» **INSTRUCTIONS TO FOLLOW**:
Retype all of the entries that appear below, keeping them exactly as they are.

Saved data entries
####
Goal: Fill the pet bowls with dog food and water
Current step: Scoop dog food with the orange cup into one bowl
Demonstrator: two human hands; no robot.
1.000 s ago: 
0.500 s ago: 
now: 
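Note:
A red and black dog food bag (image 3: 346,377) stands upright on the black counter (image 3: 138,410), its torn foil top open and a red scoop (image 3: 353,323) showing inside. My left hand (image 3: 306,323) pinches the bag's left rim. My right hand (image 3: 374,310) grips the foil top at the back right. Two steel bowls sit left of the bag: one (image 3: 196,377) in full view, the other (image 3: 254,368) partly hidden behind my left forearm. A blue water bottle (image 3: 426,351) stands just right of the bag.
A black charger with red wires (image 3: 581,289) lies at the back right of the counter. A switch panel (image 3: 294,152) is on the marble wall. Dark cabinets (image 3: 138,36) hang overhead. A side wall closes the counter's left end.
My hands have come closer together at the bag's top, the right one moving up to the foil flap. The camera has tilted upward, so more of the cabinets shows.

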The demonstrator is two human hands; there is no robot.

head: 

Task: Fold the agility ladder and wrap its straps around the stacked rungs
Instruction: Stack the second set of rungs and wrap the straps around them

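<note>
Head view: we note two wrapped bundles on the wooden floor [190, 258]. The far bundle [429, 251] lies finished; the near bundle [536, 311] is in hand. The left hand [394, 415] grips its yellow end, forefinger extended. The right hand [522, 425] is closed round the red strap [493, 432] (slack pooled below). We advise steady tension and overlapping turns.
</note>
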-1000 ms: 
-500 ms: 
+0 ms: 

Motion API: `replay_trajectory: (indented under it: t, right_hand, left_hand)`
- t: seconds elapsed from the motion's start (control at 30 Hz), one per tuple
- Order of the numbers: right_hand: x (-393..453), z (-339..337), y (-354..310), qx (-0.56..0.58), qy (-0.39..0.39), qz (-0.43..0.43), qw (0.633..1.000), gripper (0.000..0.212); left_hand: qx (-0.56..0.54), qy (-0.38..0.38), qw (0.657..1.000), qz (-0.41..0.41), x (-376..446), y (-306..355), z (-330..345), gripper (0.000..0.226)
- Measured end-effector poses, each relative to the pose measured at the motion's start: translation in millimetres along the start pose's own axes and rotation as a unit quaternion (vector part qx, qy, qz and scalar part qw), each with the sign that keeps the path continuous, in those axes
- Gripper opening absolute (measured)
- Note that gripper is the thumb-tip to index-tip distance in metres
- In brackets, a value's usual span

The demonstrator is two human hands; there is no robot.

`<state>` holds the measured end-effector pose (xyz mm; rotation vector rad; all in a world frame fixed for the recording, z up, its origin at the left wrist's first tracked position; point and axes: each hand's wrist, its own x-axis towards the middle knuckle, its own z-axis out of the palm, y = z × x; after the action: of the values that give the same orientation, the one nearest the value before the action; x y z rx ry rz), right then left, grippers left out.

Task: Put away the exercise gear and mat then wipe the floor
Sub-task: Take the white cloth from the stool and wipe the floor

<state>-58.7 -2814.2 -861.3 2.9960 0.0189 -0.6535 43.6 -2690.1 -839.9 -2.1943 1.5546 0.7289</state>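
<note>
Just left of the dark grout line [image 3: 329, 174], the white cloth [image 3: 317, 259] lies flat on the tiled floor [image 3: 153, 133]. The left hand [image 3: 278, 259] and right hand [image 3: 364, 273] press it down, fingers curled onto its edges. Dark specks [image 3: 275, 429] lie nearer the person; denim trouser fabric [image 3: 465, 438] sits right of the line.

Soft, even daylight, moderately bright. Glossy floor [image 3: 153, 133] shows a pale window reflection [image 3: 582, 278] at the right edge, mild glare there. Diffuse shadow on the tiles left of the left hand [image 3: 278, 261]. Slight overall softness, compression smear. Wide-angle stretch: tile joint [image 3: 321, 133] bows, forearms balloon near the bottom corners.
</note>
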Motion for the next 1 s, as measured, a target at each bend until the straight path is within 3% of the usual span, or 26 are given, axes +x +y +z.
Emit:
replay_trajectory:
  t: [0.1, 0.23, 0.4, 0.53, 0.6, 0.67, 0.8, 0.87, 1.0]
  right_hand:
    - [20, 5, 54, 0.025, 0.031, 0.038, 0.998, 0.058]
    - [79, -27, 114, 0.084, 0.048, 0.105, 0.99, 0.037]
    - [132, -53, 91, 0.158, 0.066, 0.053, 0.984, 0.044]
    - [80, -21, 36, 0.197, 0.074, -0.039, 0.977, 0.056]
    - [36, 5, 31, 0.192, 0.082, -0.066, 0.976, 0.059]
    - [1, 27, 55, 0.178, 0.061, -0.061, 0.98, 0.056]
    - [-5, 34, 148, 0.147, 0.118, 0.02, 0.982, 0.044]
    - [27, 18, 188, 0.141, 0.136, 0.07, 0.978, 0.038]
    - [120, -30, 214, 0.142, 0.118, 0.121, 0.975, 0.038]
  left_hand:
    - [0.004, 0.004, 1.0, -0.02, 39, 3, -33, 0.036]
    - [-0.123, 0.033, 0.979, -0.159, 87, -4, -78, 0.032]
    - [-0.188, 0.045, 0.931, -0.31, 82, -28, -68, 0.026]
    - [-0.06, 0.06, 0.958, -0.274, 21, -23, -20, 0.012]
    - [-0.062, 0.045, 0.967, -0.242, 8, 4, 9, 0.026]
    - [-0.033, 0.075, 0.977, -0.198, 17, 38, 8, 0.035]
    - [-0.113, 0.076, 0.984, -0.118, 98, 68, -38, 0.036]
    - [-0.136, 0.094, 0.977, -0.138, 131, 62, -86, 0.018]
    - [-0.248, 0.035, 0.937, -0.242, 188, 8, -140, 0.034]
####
» **TASK RESPONSE**:
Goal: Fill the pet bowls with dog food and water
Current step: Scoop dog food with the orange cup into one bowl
Demonstrator: two human hands; no robot.
1.000 s ago: 
0.500 s ago: 
now: 
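Note:
A red and black dog food bag (image 3: 346,377) stands upright on the black counter (image 3: 138,410), its torn foil top open and a red scoop (image 3: 353,323) showing inside. My left hand (image 3: 306,323) pinches the bag's left rim. My right hand (image 3: 374,310) grips the foil top at the back right. Two steel bowls sit left of the bag: one (image 3: 196,377) in full view, the other (image 3: 254,368) partly hidden behind my left forearm. A blue water bottle (image 3: 426,351) stands just right of the bag.
A black charger with red wires (image 3: 581,289) lies at the back right of the counter. A switch panel (image 3: 294,152) is on the marble wall. Dark cabinets (image 3: 138,36) hang overhead. A side wall closes the counter's left end.
My hands have come closer together at the bag's top, the right one moving up to the foil flap. The camera has tilted upward, so more of the cabinets shows.
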
The demonstrator is two human hands; there is no robot.

head: 

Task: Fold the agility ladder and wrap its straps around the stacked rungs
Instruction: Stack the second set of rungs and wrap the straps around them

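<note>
Head view: we note two wrapped bundles on the wooden floor [190, 258]. The far bundle [429, 251] lies finished; the near bundle [536, 311] is in hand. The left hand [394, 415] grips its yellow end, forefinger extended. The right hand [522, 425] is closed round the red strap [493, 432] (slack pooled below). We advise steady tension and overlapping turns.
</note>
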-1000 ms: 
-500 ms: 
+0 ms: 

Motion API: `replay_trajectory: (indented under it: t, right_hand, left_hand)`
- t: seconds elapsed from the motion's start (control at 30 Hz), one per tuple
- Order of the numbers: right_hand: x (-393..453), z (-339..337), y (-354..310), qx (-0.56..0.58), qy (-0.39..0.39), qz (-0.43..0.43), qw (0.633..1.000), gripper (0.000..0.212); left_hand: qx (-0.56..0.54), qy (-0.38..0.38), qw (0.657..1.000), qz (-0.41..0.41), x (-376..446), y (-306..355), z (-330..345), gripper (0.000..0.226)
- Measured end-effector poses, each relative to the pose measured at the motion's start: translation in millimetres along the start pose's own axes and rotation as a unit quaternion (vector part qx, qy, qz and scalar part qw), each with the sign that keeps the path continuous, in those axes
- Gripper opening absolute (measured)
- Note that gripper is the thumb-tip to index-tip distance in metres
- In brackets, a value's usual span

The demonstrator is two human hands; there is no robot.

`<state>` holds the measured end-effector pose (xyz mm; rotation vector rad; all in a world frame fixed for the recording, z up, its origin at the left wrist's first tracked position; point and axes: each hand's wrist, its own x-axis towards the middle knuckle, its own z-axis out of the palm, y = z × x; after the action: of the values that give the same orientation, the one nearest the value before the action; x y z rx ry rz), right then left, grippers left out.

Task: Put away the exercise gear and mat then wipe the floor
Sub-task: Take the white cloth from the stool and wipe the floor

<state>-58.7 -2814.2 -861.3 2.9960 0.0189 -0.6535 43.6 -2690.1 -839.9 -2.1943 1.5546 0.7289</state>
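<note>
Just left of the dark grout line [image 3: 329, 174], the white cloth [image 3: 317, 259] lies flat on the tiled floor [image 3: 153, 133]. The left hand [image 3: 278, 259] and right hand [image 3: 364, 273] press it down, fingers curled onto its edges. Dark specks [image 3: 275, 429] lie nearer the person; denim trouser fabric [image 3: 465, 438] sits right of the line.

Soft, even daylight, moderately bright. Glossy floor [image 3: 153, 133] shows a pale window reflection [image 3: 582, 278] at the right edge, mild glare there. Diffuse shadow on the tiles left of the left hand [image 3: 278, 261]. Slight overall softness, compression smear. Wide-angle stretch: tile joint [image 3: 321, 133] bows, forearms balloon near the bottom corners.
</note>
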Motion for the next 1 s, as measured, a target at each bend until the straight path is within 3% of the usual span, or 26 are given, axes +x +y +z.
Emit:
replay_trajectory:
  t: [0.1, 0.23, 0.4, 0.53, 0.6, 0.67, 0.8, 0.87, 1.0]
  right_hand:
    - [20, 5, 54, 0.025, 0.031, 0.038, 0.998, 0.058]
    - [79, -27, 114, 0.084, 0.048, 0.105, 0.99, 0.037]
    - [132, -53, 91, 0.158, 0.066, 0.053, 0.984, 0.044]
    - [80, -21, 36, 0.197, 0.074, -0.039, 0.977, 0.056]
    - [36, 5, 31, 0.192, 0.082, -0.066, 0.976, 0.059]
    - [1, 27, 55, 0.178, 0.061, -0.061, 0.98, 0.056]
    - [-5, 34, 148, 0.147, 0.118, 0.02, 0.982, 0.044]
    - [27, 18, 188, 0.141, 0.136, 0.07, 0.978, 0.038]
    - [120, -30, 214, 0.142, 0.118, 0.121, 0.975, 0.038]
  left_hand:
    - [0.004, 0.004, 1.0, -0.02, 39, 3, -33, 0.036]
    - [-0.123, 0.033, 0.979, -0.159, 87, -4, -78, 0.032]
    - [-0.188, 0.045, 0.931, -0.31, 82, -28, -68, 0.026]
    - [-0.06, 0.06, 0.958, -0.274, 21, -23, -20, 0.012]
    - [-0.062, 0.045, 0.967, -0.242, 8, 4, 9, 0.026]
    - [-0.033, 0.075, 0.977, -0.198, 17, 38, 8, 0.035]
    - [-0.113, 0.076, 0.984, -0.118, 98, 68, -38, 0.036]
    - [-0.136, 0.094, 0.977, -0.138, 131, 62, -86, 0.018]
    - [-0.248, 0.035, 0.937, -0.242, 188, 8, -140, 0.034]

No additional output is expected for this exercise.